All entries below are to be reproduced precisely as they stand, without the pictures.
[Material provided — start]
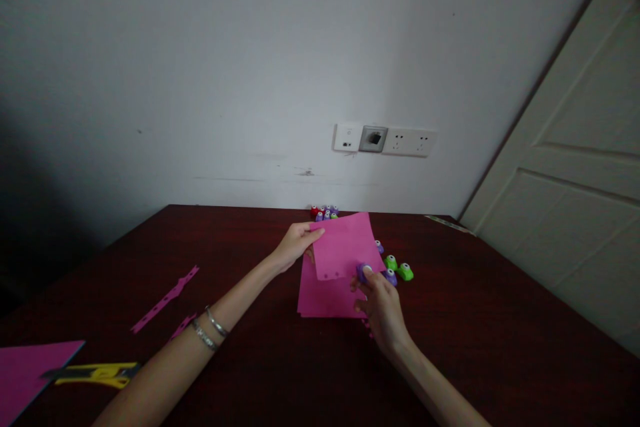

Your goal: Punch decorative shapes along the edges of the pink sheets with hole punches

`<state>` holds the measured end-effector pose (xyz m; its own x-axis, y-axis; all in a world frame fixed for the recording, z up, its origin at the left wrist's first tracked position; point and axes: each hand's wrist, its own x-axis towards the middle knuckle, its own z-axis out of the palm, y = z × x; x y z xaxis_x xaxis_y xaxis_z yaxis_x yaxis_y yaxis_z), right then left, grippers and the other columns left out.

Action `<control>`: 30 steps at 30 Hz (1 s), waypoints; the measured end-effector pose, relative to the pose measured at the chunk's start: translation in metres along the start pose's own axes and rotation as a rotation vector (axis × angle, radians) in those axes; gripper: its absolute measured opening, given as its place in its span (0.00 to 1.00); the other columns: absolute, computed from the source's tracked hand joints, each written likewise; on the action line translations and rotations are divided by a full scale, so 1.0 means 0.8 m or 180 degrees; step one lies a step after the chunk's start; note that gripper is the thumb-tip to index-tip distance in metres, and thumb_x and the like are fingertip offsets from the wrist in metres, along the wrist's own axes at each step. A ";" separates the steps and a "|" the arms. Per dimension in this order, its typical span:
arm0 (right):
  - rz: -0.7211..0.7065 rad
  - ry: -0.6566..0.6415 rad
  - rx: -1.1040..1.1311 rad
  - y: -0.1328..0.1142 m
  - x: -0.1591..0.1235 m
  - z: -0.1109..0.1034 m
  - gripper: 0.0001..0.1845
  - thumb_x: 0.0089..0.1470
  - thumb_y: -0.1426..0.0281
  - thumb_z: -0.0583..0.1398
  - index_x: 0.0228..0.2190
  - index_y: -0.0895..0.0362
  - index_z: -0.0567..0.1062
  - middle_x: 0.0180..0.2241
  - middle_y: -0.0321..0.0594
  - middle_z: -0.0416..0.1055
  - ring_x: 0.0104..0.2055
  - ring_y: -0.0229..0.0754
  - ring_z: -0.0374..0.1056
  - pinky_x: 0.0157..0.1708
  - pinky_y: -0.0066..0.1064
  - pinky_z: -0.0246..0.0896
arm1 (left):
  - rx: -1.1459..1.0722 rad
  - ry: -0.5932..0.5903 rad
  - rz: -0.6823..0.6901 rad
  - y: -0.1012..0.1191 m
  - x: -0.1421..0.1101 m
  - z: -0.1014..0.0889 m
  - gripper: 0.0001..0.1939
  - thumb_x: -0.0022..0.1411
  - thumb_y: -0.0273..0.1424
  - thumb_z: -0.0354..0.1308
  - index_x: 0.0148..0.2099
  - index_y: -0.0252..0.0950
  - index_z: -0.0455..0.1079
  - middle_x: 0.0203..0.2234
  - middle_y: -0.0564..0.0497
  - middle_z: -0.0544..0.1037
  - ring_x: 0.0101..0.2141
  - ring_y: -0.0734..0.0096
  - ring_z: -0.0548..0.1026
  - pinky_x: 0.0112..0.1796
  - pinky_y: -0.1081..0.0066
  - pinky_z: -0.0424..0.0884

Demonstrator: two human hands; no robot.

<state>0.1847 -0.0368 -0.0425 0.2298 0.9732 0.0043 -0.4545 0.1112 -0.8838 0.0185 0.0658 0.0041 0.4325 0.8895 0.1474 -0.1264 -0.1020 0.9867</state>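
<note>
My left hand (296, 243) pinches the left edge of a pink paper sheet (345, 243), lifted slightly over a stack of pink paper (325, 300) on the dark wooden table (500, 333). Small punched holes show along the sheet's lower edge. My right hand (383, 307) grips a small purple paper punch (364, 271) set on that lower edge, thumb pressing on top.
Green punches (405, 271) and a purple one lie right of the sheet; more red and purple punches (324, 212) sit by the wall. Pink punched strips (165, 299), a yellow utility knife (97, 373) and another pink sheet (25, 370) lie at left. A door stands right.
</note>
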 end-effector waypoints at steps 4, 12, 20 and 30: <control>0.0074 -0.0133 0.0039 -0.001 -0.002 0.001 0.15 0.44 0.58 0.62 0.25 0.58 0.70 0.23 0.35 0.67 0.26 0.37 0.64 0.09 0.19 0.51 | 0.0006 -0.0039 -0.0024 0.005 0.000 -0.003 0.17 0.56 0.33 0.57 0.46 0.26 0.68 0.19 0.51 0.73 0.17 0.78 0.69 0.17 0.78 0.65; 0.0406 -0.0182 0.0223 -0.011 -0.004 0.005 0.16 0.43 0.57 0.61 0.25 0.56 0.66 0.23 0.34 0.64 0.25 0.37 0.63 0.08 0.18 0.47 | 0.0032 -0.0144 -0.0033 0.006 -0.001 -0.006 0.18 0.58 0.32 0.56 0.48 0.26 0.67 0.16 0.53 0.72 0.14 0.77 0.68 0.16 0.76 0.66; 0.0327 -0.0204 0.0147 -0.010 -0.002 0.006 0.15 0.44 0.57 0.61 0.23 0.56 0.67 0.21 0.32 0.63 0.23 0.35 0.61 0.06 0.17 0.45 | 0.0067 -0.0212 -0.0022 0.008 -0.002 -0.008 0.18 0.57 0.33 0.56 0.47 0.26 0.67 0.15 0.53 0.71 0.13 0.77 0.68 0.15 0.76 0.66; 0.0206 -0.0265 -0.0099 -0.010 -0.003 0.005 0.18 0.47 0.56 0.59 0.22 0.58 0.67 0.19 0.31 0.62 0.16 0.30 0.55 0.05 0.18 0.46 | 0.0090 -0.0351 0.0031 0.007 -0.002 -0.011 0.17 0.58 0.35 0.55 0.44 0.27 0.68 0.15 0.52 0.72 0.13 0.77 0.69 0.16 0.77 0.67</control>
<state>0.1847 -0.0394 -0.0333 0.1279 0.9917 -0.0156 -0.4388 0.0425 -0.8976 0.0092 0.0674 0.0086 0.5271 0.8342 0.1621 -0.1067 -0.1243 0.9865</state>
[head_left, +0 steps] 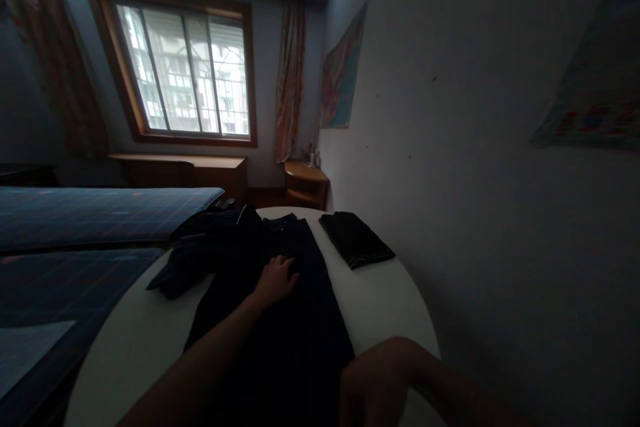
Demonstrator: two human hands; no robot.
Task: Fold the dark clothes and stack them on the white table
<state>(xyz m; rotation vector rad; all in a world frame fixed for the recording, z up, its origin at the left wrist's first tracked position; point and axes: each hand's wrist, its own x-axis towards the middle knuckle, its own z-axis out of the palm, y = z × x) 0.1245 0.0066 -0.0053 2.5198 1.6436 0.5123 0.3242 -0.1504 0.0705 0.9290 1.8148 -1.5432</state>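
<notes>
A dark navy garment [305, 307], collared at its far end like a shirt, lies spread across a round white table [125, 340]. My left hand [277, 278] rests on its upper middle, palm down, with the thumb apart from the fingers. Bent at the wrist, my right hand [377, 380] is at the garment's near right edge. Its fingers point down in deep shadow, so their grip does not show. More bunched dark cloth [195, 257] with a thin pale line lies on the left of the table. To the right is a folded black garment [355, 239].
A bed with a blue checked cover [100, 217] stands left of the table. A white wall [450, 213] runs along the right. Beyond are a wooden desk [200, 161], a corner shelf [306, 172] and a window [185, 70] with curtains.
</notes>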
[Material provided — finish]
### Your response:
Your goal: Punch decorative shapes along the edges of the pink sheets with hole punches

`<state>` holds the measured end-effector pose (xyz m; its own x-axis, y-axis; all in a world frame fixed for the recording, z up, its origin at the left wrist's first tracked position; point and axes: each hand's wrist, its own x-axis towards the middle knuckle, its own z-axis out of the palm, y = z × x; x y z xaxis_x xaxis_y xaxis_z yaxis_x yaxis_y yaxis_z), right then left, grippers and the other columns left out.

Action `<control>`: 30 steps at 30 Hz (1 s), waypoints; the measured end-effector pose, relative to the pose measured at the chunk's start: translation in metres along the start pose's own axes and rotation as a rotation vector (axis × angle, radians) in those axes; gripper: its absolute measured opening, given as its place in its span (0.00 to 1.00); the other columns: absolute, computed from the source's tracked hand joints, each written likewise; on the action line translations and rotations are divided by a full scale, so 1.0 means 0.8 m or 180 degrees; step one lies a step after the chunk's start; note that gripper is the thumb-tip to index-tip distance in metres, and thumb_x and the like are fingertip offsets from the wrist in metres, along the wrist's own axes at each step. A ";" separates the steps and a "|" the arms. Per dimension in this order, its typical span:
arm0 (right):
  - rz: -0.7211..0.7065 rad
  - ry: -0.6566..0.6415 rad
  - rx: -1.1040..1.1311 rad
  - y: -0.1328..0.1142 m
  - x: -0.1591..0.1235 m
  - z: -0.1109..0.1034 m
  - gripper: 0.0001..0.1845
  - thumb_x: 0.0089..0.1470
  - thumb_y: -0.1426..0.0281
  - thumb_z: -0.0583..0.1398
  - index_x: 0.0228..0.2190
  - index_y: -0.0895..0.0362
  - index_z: -0.0567..0.1062
  - middle_x: 0.0180..0.2241
  - middle_y: -0.0321..0.0594
  - middle_z: -0.0416..0.1055
  - ring_x: 0.0104..0.2055
  - ring_y: -0.0229..0.0754
  - ring_z: -0.0374..0.1056
  - pinky_x: 0.0157..0.1708
  - pinky_y: -0.0066..0.1064
  - pinky_z: -0.0246..0.0896
arm1 (left):
  - rx: -1.1459..1.0722 rad
  - ry: -0.5932..0.5903 rad
  - rz: -0.6823..0.6901 rad
  - y: -0.1012..0.1191 m
  - x: -0.1421..0.1101 m
  - z: -0.1014..0.0889 m
  - gripper: 0.0001..0.1939
  - thumb_x: -0.0022..0.1411
  - thumb_y: -0.0273..0.1424
  - thumb_z: -0.0354..0.1308
  - index_x: 0.0148..0.2099
  - index_y: -0.0252..0.0950
  - index_z: -0.0455..0.1079
  - middle_x: 0.0203..0.2234
  - middle_y: -0.0564..0.0497
  - middle_z: -0.0544..0.1037
  - ring_x: 0.0101..0.2141
  - ring_y: -0.0734..0.0096
  - ring_z: -0.0548..0.1026
  - pinky_x: 0.0112..0.1796
  - pinky_y: -0.1081..0.0066
  - pinky_z: -0.0424..0.0884

Demonstrator: two human hands; no robot.

<state>0.1847 -0.0368 -0.0425 0.2298 0.9732 0.0043 -0.4545 0.1112 -0.8838 0.0185 0.0658 0.0041 0.4325 0.8895 0.1474 -0.1264 -0.1020 0.9867</state>
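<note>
My left hand (296, 243) pinches the left edge of a pink paper sheet (345, 243), lifted slightly over a stack of pink paper (325, 300) on the dark wooden table (500, 333). Small punched holes show along the sheet's lower edge. My right hand (383, 307) grips a small purple paper punch (364, 271) set on that lower edge, thumb pressing on top.
Green punches (405, 271) and a purple one lie right of the sheet; more red and purple punches (324, 212) sit by the wall. Pink punched strips (165, 299), a yellow utility knife (97, 373) and another pink sheet (25, 370) lie at left. A door stands right.
</note>
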 end-effector waypoints at steps 4, 12, 20 and 30: <control>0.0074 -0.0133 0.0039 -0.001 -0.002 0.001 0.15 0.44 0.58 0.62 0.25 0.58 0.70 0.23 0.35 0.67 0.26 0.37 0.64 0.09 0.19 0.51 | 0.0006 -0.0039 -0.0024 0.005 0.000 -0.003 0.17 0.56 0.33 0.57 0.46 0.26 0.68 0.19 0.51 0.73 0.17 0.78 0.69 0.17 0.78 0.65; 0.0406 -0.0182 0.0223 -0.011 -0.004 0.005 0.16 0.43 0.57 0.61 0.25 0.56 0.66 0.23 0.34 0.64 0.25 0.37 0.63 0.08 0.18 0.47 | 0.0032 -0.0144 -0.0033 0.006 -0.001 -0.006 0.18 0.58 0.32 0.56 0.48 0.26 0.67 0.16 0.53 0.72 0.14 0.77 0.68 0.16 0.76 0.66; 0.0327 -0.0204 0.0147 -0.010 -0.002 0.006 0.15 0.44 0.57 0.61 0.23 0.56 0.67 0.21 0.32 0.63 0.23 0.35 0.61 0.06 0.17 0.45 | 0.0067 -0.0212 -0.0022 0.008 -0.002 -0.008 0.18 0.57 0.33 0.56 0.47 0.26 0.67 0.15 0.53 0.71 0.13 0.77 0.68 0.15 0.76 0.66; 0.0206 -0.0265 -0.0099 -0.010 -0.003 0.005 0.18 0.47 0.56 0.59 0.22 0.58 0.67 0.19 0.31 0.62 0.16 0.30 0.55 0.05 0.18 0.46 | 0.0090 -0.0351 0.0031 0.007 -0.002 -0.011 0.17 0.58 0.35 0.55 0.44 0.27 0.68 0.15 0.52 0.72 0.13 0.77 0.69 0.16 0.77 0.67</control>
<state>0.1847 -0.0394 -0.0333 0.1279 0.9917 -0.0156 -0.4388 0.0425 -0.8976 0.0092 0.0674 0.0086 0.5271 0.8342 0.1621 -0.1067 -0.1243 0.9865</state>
[head_left, +0 steps] 
Demonstrator: two human hands; no robot.
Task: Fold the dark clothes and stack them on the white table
<state>(xyz m; rotation vector rad; all in a world frame fixed for the recording, z up, its origin at the left wrist's first tracked position; point and axes: each hand's wrist, its own x-axis towards the middle knuckle, its own z-axis out of the palm, y = z × x) 0.1245 0.0066 -0.0053 2.5198 1.6436 0.5123 0.3242 -0.1504 0.0705 0.9290 1.8148 -1.5432</state>
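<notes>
A dark navy garment [305, 307], collared at its far end like a shirt, lies spread across a round white table [125, 340]. My left hand [277, 278] rests on its upper middle, palm down, with the thumb apart from the fingers. Bent at the wrist, my right hand [377, 380] is at the garment's near right edge. Its fingers point down in deep shadow, so their grip does not show. More bunched dark cloth [195, 257] with a thin pale line lies on the left of the table. To the right is a folded black garment [355, 239].
A bed with a blue checked cover [100, 217] stands left of the table. A white wall [450, 213] runs along the right. Beyond are a wooden desk [200, 161], a corner shelf [306, 172] and a window [185, 70] with curtains.
</notes>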

The exercise calls for nothing more than this answer.